__Exercise__
Using the records below, transcribe word for word the stretch from the line that contains "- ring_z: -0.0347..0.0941" through the line that contains "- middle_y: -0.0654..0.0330", both end lines included, and nothing else.

(Stored dataset items)
--

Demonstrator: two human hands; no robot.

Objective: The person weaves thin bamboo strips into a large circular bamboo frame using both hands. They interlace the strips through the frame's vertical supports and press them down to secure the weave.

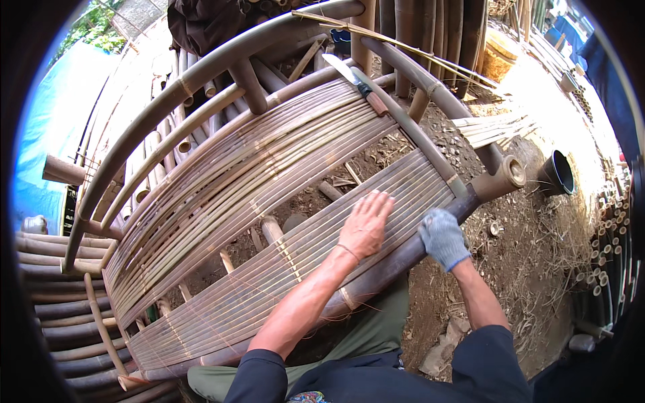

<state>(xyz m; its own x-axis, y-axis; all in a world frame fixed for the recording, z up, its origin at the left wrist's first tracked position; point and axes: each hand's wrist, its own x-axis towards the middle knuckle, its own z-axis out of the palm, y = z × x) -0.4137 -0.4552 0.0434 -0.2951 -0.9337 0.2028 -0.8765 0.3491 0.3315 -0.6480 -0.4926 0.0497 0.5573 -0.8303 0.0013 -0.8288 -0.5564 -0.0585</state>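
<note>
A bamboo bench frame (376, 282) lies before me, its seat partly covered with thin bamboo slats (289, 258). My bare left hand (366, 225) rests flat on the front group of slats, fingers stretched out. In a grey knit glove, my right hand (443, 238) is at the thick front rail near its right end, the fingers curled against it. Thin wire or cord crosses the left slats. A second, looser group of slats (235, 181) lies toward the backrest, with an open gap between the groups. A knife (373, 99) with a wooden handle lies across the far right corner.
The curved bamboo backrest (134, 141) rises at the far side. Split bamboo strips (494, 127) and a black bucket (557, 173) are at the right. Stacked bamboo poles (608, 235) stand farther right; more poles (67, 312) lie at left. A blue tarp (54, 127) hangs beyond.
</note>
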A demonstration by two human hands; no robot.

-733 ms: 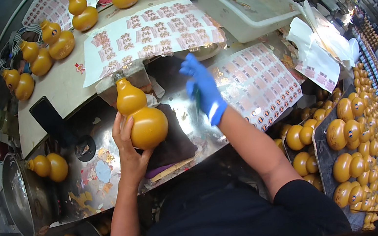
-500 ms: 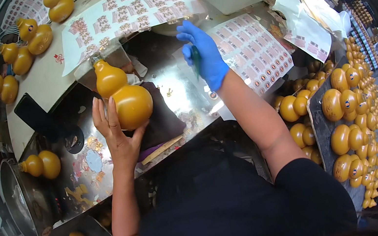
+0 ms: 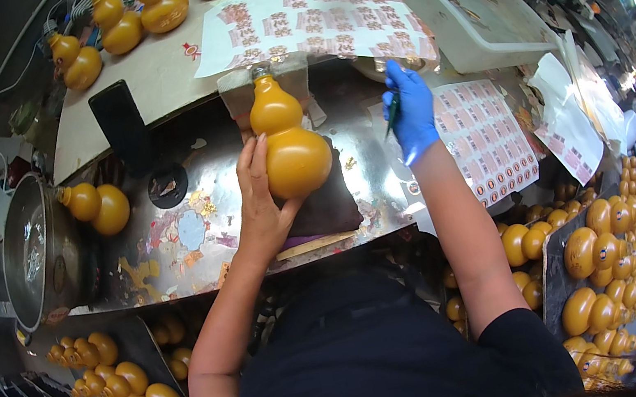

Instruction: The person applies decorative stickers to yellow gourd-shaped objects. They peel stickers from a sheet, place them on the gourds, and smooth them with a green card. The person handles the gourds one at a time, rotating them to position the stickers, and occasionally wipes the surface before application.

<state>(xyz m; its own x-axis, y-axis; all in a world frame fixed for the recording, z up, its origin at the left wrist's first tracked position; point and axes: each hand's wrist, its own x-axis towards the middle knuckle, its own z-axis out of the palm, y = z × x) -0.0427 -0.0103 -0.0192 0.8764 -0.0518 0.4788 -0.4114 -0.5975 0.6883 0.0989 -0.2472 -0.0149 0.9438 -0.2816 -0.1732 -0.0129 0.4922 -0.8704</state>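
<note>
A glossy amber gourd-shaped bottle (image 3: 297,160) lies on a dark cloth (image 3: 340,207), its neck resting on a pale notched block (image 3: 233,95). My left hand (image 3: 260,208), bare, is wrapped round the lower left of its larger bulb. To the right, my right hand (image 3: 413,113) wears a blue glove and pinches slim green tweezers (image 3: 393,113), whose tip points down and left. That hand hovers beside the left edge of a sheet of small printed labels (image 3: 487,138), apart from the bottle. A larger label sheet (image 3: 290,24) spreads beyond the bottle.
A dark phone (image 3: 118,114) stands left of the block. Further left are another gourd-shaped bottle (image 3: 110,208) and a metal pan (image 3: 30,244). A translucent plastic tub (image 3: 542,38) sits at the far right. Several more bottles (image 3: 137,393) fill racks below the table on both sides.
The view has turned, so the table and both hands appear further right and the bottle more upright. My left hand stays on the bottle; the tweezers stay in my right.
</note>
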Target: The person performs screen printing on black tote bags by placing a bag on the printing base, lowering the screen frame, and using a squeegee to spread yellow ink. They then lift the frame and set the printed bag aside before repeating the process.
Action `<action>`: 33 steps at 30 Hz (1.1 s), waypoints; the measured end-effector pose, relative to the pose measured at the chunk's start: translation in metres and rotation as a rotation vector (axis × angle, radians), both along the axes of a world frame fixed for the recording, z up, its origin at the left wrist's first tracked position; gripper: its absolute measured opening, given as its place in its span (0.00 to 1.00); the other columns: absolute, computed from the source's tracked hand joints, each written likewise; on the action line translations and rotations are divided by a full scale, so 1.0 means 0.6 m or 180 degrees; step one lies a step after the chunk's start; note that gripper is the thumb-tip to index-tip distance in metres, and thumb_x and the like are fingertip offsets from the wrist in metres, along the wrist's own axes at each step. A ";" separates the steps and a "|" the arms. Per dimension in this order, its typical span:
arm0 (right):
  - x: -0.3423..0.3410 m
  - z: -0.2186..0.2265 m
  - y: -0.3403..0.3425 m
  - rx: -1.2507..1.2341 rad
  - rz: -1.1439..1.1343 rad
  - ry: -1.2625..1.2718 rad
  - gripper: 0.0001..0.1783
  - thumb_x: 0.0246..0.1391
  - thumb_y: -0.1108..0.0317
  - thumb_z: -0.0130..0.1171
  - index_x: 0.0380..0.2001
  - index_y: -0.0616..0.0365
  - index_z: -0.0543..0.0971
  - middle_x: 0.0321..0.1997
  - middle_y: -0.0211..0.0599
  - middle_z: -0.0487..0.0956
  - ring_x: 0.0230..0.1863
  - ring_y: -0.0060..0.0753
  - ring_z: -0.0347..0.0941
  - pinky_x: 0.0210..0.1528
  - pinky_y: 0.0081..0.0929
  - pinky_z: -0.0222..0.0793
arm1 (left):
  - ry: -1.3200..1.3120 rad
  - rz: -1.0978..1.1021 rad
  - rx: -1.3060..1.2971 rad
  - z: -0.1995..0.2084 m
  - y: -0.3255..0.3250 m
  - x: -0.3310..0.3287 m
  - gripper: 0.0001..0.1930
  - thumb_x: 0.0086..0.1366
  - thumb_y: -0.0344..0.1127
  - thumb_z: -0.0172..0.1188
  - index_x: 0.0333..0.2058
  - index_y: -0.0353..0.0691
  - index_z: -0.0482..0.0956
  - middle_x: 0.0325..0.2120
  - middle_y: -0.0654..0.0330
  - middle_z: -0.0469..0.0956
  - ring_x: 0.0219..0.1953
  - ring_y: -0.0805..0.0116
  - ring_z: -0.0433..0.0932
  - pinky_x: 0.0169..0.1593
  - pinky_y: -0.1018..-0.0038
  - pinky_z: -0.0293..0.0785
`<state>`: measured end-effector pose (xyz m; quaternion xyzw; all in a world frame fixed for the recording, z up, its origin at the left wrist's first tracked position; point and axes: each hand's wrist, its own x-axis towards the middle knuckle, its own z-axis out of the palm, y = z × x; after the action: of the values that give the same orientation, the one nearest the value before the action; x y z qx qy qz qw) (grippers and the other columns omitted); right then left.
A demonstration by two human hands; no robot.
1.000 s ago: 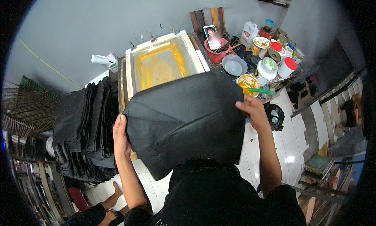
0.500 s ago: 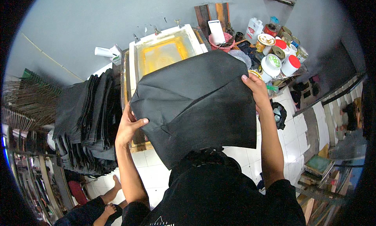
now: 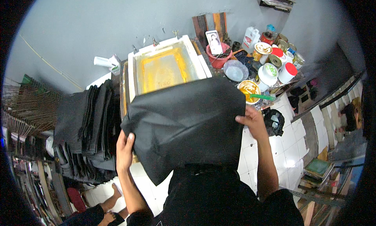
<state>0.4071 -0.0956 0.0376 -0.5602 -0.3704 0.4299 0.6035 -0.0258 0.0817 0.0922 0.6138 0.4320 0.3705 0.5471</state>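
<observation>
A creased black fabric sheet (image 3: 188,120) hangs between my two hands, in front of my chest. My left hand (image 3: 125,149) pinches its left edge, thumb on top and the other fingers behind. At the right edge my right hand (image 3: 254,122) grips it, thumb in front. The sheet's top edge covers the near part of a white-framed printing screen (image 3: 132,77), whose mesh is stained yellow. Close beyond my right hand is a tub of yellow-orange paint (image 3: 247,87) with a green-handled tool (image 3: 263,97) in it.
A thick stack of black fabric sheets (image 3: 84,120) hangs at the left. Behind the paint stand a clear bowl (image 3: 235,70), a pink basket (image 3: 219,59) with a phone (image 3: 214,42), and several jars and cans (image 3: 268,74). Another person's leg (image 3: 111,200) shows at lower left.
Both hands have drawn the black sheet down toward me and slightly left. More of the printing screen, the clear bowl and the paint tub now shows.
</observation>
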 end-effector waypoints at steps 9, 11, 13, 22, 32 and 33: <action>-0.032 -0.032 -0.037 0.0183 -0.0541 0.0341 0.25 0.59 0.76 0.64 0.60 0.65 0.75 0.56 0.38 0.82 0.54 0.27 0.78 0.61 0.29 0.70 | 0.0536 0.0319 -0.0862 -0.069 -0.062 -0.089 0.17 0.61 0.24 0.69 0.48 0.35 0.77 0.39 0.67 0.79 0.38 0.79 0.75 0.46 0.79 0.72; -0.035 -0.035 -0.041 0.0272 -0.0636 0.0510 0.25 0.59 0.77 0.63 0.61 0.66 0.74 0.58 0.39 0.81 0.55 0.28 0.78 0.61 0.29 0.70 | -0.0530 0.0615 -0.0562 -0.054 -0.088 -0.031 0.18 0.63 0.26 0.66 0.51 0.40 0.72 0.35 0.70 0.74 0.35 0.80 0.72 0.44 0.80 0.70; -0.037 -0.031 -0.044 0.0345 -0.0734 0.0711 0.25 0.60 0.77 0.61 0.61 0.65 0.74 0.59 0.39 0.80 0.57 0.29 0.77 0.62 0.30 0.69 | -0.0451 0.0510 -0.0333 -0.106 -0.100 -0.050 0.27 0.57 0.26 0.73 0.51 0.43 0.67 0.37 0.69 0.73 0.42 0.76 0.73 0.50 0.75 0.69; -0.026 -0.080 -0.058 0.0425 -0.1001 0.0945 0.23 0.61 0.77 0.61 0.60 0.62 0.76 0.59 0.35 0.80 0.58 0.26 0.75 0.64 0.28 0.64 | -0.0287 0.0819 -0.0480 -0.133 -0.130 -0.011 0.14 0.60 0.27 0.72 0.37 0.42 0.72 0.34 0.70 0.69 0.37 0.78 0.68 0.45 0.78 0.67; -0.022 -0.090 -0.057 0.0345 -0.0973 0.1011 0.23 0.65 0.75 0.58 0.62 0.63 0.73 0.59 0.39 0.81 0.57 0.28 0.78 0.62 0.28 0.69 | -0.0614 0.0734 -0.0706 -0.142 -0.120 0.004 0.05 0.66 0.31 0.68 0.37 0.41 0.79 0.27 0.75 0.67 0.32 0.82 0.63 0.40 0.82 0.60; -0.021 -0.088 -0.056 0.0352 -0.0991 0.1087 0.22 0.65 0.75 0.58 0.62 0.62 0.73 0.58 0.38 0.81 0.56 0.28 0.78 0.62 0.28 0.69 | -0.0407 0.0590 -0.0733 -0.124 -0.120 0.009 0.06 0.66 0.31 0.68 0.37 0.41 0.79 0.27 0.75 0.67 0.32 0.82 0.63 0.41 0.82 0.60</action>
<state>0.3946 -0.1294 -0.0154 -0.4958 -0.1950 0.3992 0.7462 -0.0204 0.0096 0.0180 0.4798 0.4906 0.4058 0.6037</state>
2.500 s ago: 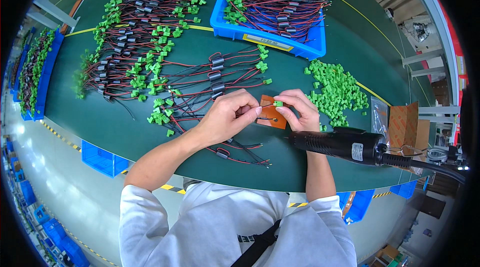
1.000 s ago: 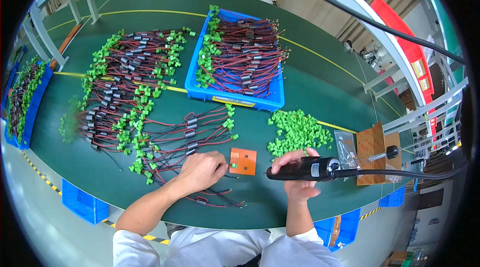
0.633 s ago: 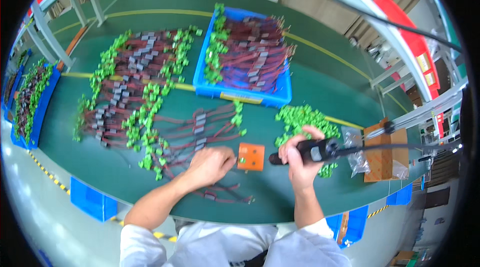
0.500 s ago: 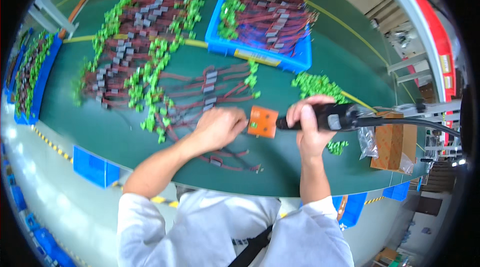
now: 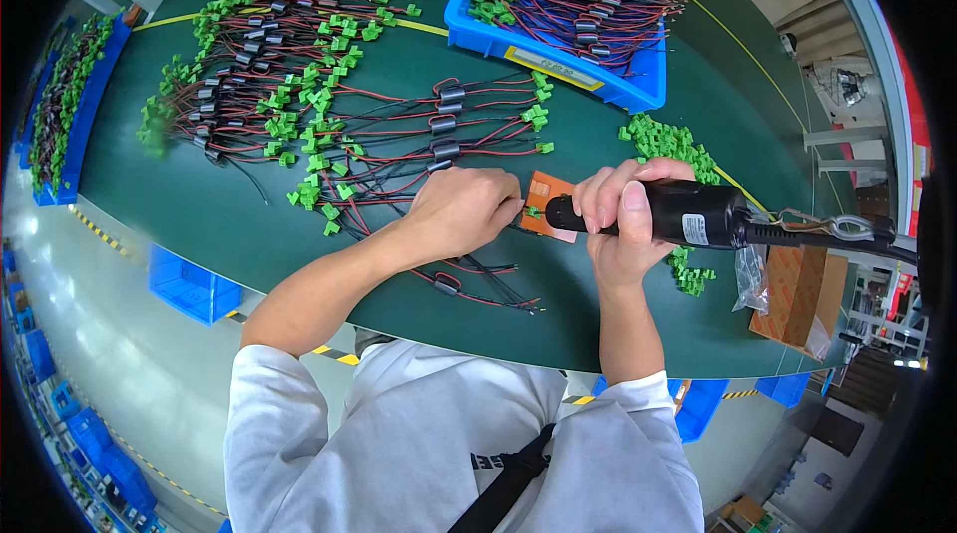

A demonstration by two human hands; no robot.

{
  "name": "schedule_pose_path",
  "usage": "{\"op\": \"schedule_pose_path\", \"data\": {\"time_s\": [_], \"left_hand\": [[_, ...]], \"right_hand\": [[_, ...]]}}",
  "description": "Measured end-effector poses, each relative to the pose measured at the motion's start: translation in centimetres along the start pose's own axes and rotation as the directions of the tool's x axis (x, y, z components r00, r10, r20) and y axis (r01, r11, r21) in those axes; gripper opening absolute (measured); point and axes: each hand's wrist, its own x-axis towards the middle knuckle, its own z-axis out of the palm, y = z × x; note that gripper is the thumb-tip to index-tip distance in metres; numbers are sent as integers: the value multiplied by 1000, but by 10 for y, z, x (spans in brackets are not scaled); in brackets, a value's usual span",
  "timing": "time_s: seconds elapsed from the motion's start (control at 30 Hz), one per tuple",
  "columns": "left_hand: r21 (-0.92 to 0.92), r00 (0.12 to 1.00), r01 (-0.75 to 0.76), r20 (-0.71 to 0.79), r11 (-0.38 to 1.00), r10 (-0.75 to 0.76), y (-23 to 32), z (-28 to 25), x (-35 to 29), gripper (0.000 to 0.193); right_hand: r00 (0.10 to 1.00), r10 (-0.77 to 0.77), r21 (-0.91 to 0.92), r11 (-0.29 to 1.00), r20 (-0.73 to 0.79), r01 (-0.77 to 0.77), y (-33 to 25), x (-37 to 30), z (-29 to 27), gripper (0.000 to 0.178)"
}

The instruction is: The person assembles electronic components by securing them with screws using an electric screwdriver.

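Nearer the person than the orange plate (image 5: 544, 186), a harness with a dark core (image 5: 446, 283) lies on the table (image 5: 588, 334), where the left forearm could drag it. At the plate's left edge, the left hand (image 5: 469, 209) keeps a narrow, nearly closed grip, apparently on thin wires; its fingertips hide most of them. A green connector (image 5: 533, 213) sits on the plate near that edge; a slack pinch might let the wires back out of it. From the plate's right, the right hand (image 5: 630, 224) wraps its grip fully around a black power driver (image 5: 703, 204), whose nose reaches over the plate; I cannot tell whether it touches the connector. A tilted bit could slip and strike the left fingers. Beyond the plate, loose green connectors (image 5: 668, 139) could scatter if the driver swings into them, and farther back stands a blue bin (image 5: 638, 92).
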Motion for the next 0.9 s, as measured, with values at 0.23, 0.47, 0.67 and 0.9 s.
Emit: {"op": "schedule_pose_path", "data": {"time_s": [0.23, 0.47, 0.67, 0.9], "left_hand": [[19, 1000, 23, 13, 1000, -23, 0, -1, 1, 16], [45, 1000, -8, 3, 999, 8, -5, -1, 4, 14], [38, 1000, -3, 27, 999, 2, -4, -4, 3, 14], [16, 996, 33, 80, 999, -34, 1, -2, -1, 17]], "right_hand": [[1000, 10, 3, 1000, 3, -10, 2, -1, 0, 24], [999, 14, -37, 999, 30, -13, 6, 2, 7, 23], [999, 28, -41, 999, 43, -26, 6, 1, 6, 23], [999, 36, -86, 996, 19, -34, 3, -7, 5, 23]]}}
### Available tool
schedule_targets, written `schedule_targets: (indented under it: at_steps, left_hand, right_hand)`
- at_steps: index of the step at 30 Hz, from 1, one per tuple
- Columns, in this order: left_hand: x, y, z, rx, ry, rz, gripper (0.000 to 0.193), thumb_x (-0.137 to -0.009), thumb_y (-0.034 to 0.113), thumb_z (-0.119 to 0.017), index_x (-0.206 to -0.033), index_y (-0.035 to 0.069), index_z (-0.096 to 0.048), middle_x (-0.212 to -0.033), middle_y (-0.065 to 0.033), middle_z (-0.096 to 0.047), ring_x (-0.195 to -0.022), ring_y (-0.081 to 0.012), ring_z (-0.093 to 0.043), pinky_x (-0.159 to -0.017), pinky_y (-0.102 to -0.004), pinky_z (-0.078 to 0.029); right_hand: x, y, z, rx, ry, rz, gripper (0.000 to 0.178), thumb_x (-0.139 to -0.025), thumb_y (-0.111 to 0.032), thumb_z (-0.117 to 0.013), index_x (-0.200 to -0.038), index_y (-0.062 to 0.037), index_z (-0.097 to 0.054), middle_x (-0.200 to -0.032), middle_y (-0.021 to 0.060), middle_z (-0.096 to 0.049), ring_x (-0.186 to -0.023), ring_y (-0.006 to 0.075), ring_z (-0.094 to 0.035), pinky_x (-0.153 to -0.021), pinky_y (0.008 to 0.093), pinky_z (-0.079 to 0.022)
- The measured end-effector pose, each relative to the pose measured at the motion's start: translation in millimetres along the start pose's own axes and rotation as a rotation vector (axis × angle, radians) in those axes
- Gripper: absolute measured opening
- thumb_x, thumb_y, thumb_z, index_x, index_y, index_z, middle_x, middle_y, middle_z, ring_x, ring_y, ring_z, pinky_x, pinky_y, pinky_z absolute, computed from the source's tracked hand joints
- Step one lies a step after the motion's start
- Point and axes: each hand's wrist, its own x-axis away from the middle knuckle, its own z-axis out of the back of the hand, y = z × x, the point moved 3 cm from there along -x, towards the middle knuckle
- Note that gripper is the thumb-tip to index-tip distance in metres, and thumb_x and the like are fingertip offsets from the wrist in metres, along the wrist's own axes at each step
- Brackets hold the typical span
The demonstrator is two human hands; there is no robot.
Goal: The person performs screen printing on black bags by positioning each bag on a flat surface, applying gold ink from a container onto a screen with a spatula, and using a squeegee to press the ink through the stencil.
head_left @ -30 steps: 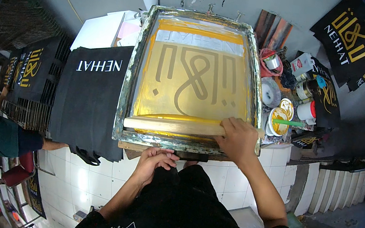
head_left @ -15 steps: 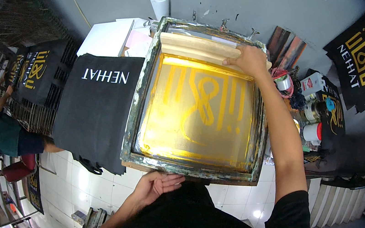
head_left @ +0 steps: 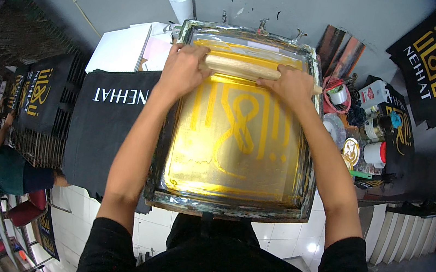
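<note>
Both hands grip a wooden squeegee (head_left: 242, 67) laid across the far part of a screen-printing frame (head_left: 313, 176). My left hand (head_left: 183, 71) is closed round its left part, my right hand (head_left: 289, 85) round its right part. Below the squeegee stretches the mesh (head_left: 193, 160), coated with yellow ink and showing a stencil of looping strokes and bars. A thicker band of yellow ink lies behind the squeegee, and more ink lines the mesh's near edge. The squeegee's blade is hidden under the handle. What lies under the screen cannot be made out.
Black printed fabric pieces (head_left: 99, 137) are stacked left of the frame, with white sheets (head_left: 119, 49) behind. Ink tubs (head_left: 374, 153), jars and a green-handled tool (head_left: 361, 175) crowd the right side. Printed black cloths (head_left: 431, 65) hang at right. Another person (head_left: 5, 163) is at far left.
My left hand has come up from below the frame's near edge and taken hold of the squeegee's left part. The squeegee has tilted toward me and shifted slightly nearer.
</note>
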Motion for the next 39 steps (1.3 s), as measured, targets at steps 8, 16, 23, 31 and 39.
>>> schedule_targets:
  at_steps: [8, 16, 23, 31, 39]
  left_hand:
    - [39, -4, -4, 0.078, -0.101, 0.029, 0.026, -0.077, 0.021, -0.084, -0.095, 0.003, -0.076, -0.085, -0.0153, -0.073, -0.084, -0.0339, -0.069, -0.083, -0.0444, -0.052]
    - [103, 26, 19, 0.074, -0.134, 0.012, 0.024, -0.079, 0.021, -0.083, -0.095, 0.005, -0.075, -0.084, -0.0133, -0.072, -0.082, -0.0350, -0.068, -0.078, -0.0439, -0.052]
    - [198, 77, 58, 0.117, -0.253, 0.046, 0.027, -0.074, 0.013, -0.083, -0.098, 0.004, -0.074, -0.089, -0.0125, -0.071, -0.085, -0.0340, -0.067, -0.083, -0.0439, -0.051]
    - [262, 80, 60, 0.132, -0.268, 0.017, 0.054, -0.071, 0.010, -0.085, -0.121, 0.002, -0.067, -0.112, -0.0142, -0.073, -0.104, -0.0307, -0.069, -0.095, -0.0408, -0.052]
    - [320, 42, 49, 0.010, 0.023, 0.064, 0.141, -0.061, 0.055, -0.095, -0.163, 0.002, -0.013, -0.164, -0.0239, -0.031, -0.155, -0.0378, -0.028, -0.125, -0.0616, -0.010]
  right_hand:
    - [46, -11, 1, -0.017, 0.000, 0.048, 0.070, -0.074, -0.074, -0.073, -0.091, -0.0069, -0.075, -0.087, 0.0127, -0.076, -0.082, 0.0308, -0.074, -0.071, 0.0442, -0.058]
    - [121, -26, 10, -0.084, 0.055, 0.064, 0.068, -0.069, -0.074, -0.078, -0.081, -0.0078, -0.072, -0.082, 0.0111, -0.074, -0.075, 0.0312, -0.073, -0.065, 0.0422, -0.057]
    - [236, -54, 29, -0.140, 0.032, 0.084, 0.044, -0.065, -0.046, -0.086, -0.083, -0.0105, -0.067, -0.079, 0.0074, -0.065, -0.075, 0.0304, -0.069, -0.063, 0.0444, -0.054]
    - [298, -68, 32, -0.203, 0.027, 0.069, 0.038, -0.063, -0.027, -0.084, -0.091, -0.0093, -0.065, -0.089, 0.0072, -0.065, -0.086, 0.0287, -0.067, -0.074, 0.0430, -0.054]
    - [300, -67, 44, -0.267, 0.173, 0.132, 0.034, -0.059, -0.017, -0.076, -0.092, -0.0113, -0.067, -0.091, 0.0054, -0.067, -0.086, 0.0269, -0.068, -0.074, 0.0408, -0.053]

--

__Written solution__
  - ring_z: -0.0347..0.0941
  - pinky_x: 0.0210..0.1528
  - pinky_y: 0.0081..0.0929
  - pinky_z: -0.0222..0.0793
arm1 (left):
  - ry: -1.3200..1.3120 rad
  - rz: -1.0978..1.1021 rad
  - rx: -1.3060..1.2971 rad
  - z: -0.1995..0.2084 m
  - y: -0.3255..0.3250 m
  - x: -0.3310..0.3287 m
  - gripper: 0.0001..0.1930
  - thumb_x: 0.0086..0.1366
  - thumb_y: -0.0344..0.1127
  - thumb_z: -0.0172..0.1188
  - index_x: 0.0333..0.2058
  - index_y: -0.0353..0.0691
  - index_z: -0.0482..0.0956
  - middle_x: 0.0325..0.2120
  - middle_y: -0.0654..0.0330

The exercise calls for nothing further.